La operación en el reactor 3 de la central de Fukushima es mostrada en una pantalla por los técnicos japoneses (Kyodo via REUTERS)

Tepco, el operador de la central accidentada de Fukushima, comenzó a retirar este lunes el combustible almacenado en la piscina del reactor 3, uno de los más dañados, una delicada operación que fue retrasada en varias ocasiones y tomará unos dos años.

Es la segunda vez que se lleva a cabo tal operación, después del vaciado de la piscina del reactor 4 entre 2013 y 2014. Pero el estado del reactor en cuestión era diferente, pues su núcleo, a diferencia del número 3, no entró en fusión porque estaba vacío.

Las piscina de desactivación y enfriado del reactor 3 contiene 566 unidades de combustible nuclear, voluminosas piezas que deben extraerse antes de realizar el resto de tareas en el edificio, que sufrió una importante explosión.

El edificio del reactor 3 se transformó tras el accidente en una selva de chatarra, que hubo que evacuar. La piscina, situada en lo alto, también estaba llena de todo tipo de desperdicios.

La operadora prevé completar la retirada de las barras de combustible de la unidad 3 para marzo de 2021, mientras que en las otras dos unidades dañadas restan un millar de barras más que TEPCO planea retirar a partir de 2023.

Aparte de estas barras, se ha detectado la presencia de restos fundidos de combustible atómico en el fondo de la vasija de contención de los reactores 1, 2 y 3, según mostraron las imágenes captadas por varios aparatos remotos introducidos por TEPCO.

Periodistas frente a los reactores 1 y 2 de la centra de Fukushuima (REUTERS/Toru Hanai/archivo)

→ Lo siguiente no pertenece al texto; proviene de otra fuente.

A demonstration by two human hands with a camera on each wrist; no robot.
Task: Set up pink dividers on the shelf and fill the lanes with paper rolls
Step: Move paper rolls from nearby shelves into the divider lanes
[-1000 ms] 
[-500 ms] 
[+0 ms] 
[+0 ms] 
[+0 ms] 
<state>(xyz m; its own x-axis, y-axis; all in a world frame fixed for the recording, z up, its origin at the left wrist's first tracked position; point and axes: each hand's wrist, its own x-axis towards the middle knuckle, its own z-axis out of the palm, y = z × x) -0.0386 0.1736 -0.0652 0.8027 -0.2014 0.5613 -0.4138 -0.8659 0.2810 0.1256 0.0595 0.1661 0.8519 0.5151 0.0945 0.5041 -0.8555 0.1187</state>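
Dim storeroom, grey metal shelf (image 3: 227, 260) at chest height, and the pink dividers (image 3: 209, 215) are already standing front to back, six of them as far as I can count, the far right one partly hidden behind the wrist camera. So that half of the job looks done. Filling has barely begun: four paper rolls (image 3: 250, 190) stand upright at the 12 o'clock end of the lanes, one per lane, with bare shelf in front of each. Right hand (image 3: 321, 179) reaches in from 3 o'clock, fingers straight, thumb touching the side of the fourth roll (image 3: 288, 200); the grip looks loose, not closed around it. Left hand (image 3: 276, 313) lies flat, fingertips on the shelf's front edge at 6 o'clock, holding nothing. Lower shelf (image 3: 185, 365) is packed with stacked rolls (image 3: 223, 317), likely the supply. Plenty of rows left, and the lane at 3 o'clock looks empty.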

Estos residuos altamente radiactivos son fruto de la fusión parcial de las unidades durante la catástrofe nuclear de 2011, y presentan dificultades técnicas para su retirada mucho mayores que las barras de combustible.

Los reactores 1, 2 y 3 sufrieron fusiones parciales de sus núcleos tras quedarse sin alimentación eléctrica a raíz del desastre natural acaecido hace casi 8 años.

TEPCO ya completó la retirada de combustible almacenado en el reactor 4 de la central, donde los daños fueron menores que en las otras unidades.

La crisis atómica de Fukushima está considerada el peor accidente nuclear desde el de Chernóbil (Ucrania) en 1986.